When our founder Fr. Thomas Judge first visited the town of Loíza on the island of Puerto Rico he didn’t speak a word of Spanish! However, this small hindrance did not stop him. His desire to reach out to the poor and abandoned people he found there transcended the existing language barrier.
Since 1934, Missionary Servants priests and Brothers have had a presence in Puerto Rico. In the 1960s, 70s, and 80s we served in Coamo, a municipality located in the southern region of the island as well as in the capital of San Juan. By the early 1990s, our priests and Brothers had moved to Canóvanas, an agricultural zone where sugar cane was cultivated and produced, and to the suburbs of El Comandante.
These days, our missionaries serve parishes in the newly established Diocese of Fajardo-Humacao where we oversee the sacramental needs of the thousands of Catholics living in this area.
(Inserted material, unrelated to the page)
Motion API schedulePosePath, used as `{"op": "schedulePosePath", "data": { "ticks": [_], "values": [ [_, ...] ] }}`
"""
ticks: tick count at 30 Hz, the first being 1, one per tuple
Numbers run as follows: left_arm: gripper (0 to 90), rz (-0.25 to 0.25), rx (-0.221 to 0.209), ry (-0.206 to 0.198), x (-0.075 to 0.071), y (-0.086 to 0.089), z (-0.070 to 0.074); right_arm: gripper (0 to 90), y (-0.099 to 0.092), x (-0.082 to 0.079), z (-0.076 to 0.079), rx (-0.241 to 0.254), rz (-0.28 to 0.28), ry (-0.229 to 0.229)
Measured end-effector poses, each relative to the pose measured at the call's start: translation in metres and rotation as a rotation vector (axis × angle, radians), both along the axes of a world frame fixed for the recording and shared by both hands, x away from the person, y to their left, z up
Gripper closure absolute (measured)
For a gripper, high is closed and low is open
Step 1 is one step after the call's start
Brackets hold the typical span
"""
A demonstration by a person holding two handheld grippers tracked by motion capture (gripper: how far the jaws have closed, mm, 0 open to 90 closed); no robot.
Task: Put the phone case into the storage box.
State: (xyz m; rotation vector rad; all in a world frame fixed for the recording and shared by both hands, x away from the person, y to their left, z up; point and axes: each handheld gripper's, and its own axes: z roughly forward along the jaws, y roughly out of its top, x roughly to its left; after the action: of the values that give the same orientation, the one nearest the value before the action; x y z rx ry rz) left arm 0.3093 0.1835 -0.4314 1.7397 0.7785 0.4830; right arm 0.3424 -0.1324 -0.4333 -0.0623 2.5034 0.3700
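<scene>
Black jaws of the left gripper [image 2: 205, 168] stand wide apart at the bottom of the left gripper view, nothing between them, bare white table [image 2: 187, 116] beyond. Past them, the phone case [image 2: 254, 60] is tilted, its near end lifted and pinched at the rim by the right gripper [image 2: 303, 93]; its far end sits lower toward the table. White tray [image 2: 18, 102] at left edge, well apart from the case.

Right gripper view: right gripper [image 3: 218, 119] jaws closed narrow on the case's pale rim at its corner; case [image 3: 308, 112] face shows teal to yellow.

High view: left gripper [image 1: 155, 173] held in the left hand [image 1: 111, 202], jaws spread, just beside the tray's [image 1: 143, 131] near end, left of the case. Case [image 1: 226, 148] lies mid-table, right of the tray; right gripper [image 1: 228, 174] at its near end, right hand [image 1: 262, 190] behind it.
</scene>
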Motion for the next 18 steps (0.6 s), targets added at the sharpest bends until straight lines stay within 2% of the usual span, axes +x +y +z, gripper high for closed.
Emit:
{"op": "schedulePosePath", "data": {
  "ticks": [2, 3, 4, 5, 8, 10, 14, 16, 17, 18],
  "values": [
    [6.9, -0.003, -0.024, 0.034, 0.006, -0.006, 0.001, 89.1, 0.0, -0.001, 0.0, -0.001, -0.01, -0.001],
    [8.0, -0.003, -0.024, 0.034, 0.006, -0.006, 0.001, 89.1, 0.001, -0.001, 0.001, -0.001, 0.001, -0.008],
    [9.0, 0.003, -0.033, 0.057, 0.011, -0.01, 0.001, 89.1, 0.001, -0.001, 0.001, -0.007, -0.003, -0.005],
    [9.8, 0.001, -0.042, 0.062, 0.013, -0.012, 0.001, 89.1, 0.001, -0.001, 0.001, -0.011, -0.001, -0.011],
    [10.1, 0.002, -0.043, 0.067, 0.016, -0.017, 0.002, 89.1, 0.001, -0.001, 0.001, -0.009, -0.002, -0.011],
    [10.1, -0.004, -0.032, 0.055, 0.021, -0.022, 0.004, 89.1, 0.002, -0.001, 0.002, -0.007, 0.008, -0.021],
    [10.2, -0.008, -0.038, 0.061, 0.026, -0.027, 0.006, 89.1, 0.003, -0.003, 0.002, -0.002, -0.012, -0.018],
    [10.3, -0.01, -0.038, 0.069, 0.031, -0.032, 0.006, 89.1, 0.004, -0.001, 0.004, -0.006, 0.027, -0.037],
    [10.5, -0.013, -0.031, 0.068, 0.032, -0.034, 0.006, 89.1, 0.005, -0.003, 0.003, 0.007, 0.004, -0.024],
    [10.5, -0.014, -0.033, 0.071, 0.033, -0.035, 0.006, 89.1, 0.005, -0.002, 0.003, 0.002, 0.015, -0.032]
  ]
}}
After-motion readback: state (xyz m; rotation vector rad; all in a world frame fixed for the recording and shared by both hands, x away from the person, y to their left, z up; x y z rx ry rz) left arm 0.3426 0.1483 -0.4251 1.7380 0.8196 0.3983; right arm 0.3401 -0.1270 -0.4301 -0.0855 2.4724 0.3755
Fr. Judge had a vision of every Catholic being an apostle — a missionary. Perhaps the most significant legacy of our decades of service in Puerto Rico has been the empowerment of the laity. In all of the parishes we have served, the lay men and women have a deep understanding of themselves as missionaries, as apostles.
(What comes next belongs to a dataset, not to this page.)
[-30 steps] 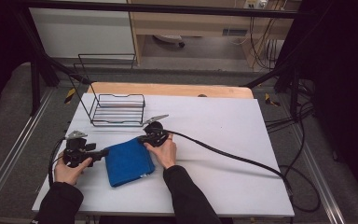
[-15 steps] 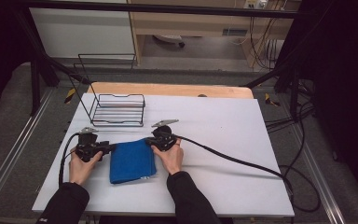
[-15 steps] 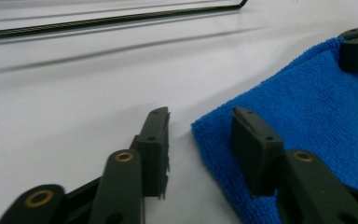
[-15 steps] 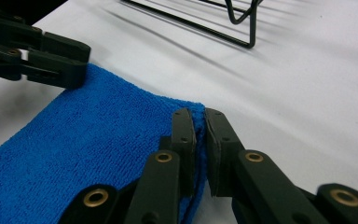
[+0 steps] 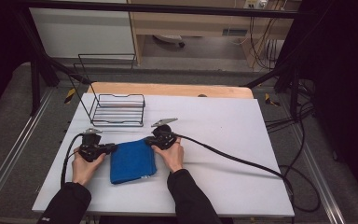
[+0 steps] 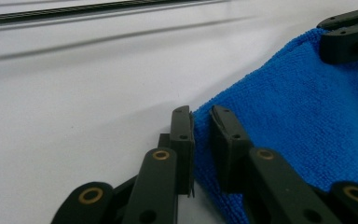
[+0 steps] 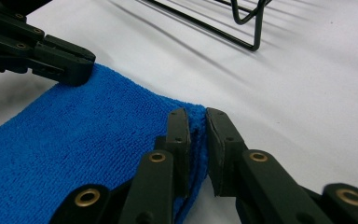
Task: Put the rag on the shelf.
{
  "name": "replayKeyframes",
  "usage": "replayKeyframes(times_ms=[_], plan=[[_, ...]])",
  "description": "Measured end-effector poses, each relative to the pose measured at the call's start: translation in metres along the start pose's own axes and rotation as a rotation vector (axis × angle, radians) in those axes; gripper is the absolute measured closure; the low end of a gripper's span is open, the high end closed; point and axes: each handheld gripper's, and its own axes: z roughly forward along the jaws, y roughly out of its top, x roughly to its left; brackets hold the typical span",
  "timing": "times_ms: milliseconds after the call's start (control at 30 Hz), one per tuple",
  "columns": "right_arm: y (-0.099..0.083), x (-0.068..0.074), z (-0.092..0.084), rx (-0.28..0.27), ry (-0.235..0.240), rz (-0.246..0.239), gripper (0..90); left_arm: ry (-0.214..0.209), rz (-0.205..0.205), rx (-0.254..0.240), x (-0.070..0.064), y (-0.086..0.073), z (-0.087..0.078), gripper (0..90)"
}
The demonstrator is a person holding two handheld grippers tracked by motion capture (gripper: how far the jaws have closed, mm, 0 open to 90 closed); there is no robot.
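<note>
A folded blue cloth [image 5: 133,161] lies flat on the white table [image 5: 223,116] in front of the person. My left gripper [image 5: 114,148] is at the cloth's far left corner. In the left gripper view, the left gripper [image 6: 200,116] has just been closing its jaws, and they now pinch that corner of the cloth [image 6: 298,116]. My right gripper [image 5: 147,141] is at the far right corner. In the right gripper view, the right gripper [image 7: 196,116] is shut on the folded edge of the cloth [image 7: 84,140]. Each gripper view also shows the other gripper's jaw tips at the opposite corner [image 6: 347,37] [image 7: 70,63].
A black wire basket [image 5: 118,110] stands behind the cloth at the far left of the table; its wires [image 7: 242,23] show close by in the right gripper view. The right gripper's cable [image 5: 233,158] trails across the table to the right edge.
The left hand has moved right to the cloth's far left corner and its jaws have closed there. The cloth, tilted before, now lies squarer to the table edge.
</note>
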Motion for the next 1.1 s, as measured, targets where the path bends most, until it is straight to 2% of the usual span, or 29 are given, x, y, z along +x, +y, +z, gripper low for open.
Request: replayKeyframes(times_ms=[233, 367, 400, 467, 500, 533, 700, 767, 800, 833, 933, 967, 1100], plan=[[-0.003, -0.002, 0.005, 0.014, 0.001, 0.014, 80.7, 0.01, 0.037, -0.002, -0.003, 0.0, -0.001, 85.9], [0.0, -0.001, 0.001, 0.003, 0.003, 0.014, 82.5, -0.002, 0.029, -0.018, -0.002, 0.0, -0.005, 86.5], [0.001, 0.001, -0.001, -0.005, 0.005, 0.018, 82.8, -0.014, 0.027, -0.042, -0.002, 0.001, -0.01, 86.5], [0.002, 0.004, -0.005, -0.02, 0.006, 0.015, 83.1, -0.021, 0.029, -0.059, -0.002, 0.001, -0.013, 86.6], [0.003, 0.005, -0.008, -0.028, 0.007, 0.014, 83.1, -0.032, 0.039, -0.095, -0.004, 0.001, -0.02, 86.5], [0.004, 0.007, -0.011, -0.036, 0.007, 0.011, 83.2, -0.037, 0.04, -0.112, -0.004, 0.001, -0.023, 86.6], [0.009, 0.015, -0.024, -0.09, 0.014, 0.011, 83.4, -0.048, 0.049, -0.157, -0.007, 0.002, -0.036, 86.5], [0.011, 0.018, -0.03, -0.108, 0.021, 0.006, 83.5, -0.062, 0.055, -0.192, -0.01, 0.002, -0.046, 86.5], [0.012, 0.019, -0.032, -0.117, 0.023, 0.008, 83.5, -0.062, 0.055, -0.192, -0.01, 0.002, -0.046, 86.5], [0.013, 0.02, -0.035, -0.128, 0.026, 0.003, 83.5, -0.07, 0.058, -0.22, -0.013, 0.002, -0.054, 86.5], [0.016, 0.024, -0.042, -0.155, 0.031, 0.004, 83.6, -0.071, 0.071, -0.242, -0.016, 0.003, -0.061, 86.5], [0.017, 0.025, -0.045, -0.166, 0.034, 0.002, 83.6, -0.057, 0.092, -0.261, -0.02, 0.003, -0.065, 86.5], [0.021, 0.029, -0.055, -0.206, 0.048, -0.014, 83.6, -0.061, 0.098, -0.3, -0.022, 0.005, -0.074, 86.5]])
Encouraged by the Second Vatican Council and more recent teachings of the Church on the important role of the laity in the life of the parish, they have accepted the role of being missionaries in their own lives. They are involved in their parish and their communities, and always ready to reach out to those in need. The island has also been generous with the Missionary Servants: four men from our missions there joined the Congregation and became priests!